Aim of the exercise: At the line with "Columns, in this", start repeating the data, and continue line by line through the final line, exactly.

+---+

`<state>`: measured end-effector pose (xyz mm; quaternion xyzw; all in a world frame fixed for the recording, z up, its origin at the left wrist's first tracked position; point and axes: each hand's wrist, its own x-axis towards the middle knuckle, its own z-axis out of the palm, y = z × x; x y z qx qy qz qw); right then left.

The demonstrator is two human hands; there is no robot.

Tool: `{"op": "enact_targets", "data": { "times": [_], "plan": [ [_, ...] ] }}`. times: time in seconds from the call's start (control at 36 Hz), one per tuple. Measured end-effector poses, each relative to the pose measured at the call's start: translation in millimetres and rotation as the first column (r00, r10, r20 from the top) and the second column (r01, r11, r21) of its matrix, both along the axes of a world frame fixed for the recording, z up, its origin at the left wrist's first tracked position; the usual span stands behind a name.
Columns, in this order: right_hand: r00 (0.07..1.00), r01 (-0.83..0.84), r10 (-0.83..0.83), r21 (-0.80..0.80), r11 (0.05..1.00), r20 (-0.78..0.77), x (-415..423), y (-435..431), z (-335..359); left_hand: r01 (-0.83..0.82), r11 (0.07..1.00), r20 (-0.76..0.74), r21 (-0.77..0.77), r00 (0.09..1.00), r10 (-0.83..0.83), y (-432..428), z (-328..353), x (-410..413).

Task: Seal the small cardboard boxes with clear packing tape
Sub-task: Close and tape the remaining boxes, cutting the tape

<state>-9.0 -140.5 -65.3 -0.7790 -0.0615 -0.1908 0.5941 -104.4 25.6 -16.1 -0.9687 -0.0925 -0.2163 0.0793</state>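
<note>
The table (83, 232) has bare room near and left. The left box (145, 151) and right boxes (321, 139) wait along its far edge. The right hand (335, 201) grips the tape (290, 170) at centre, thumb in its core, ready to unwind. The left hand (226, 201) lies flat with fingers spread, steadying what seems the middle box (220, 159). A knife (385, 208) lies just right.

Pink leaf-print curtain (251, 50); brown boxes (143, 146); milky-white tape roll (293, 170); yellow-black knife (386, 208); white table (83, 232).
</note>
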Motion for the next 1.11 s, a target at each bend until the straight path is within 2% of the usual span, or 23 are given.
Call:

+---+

Response area:
Columns, in this order: right_hand: r00 (0.07..1.00), r01 (-0.83..0.84), r10 (-0.83..0.83), r21 (-0.80..0.80), r11 (0.05..1.00), r20 (-0.78..0.77), x (-415..423), y (-435..431), z (-335..359); left_hand: r01 (-0.83..0.82), r11 (0.07..1.00), r20 (-0.76..0.74), r21 (-0.77..0.77), r00 (0.09..1.00), r10 (-0.83..0.83), y (-432..428), z (-328..353), x (-410..413).

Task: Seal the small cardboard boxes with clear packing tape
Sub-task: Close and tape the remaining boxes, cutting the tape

<state>-9.0 -140.5 -65.3 -0.7790 -0.0615 -0.1908 0.5941 -104.4 25.6 -16.1 -0.9687 -0.0925 -0.2163 0.0793</state>
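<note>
The table (83, 232) has bare room near and left. The left box (145, 151) and right boxes (321, 139) wait along its far edge. The right hand (335, 201) grips the tape (290, 170) at centre, thumb in its core, ready to unwind. The left hand (226, 201) lies flat with fingers spread, steadying what seems the middle box (220, 159). A knife (385, 208) lies just right.

Pink leaf-print curtain (251, 50); brown boxes (143, 146); milky-white tape roll (293, 170); yellow-black knife (386, 208); white table (83, 232).
</note>
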Motion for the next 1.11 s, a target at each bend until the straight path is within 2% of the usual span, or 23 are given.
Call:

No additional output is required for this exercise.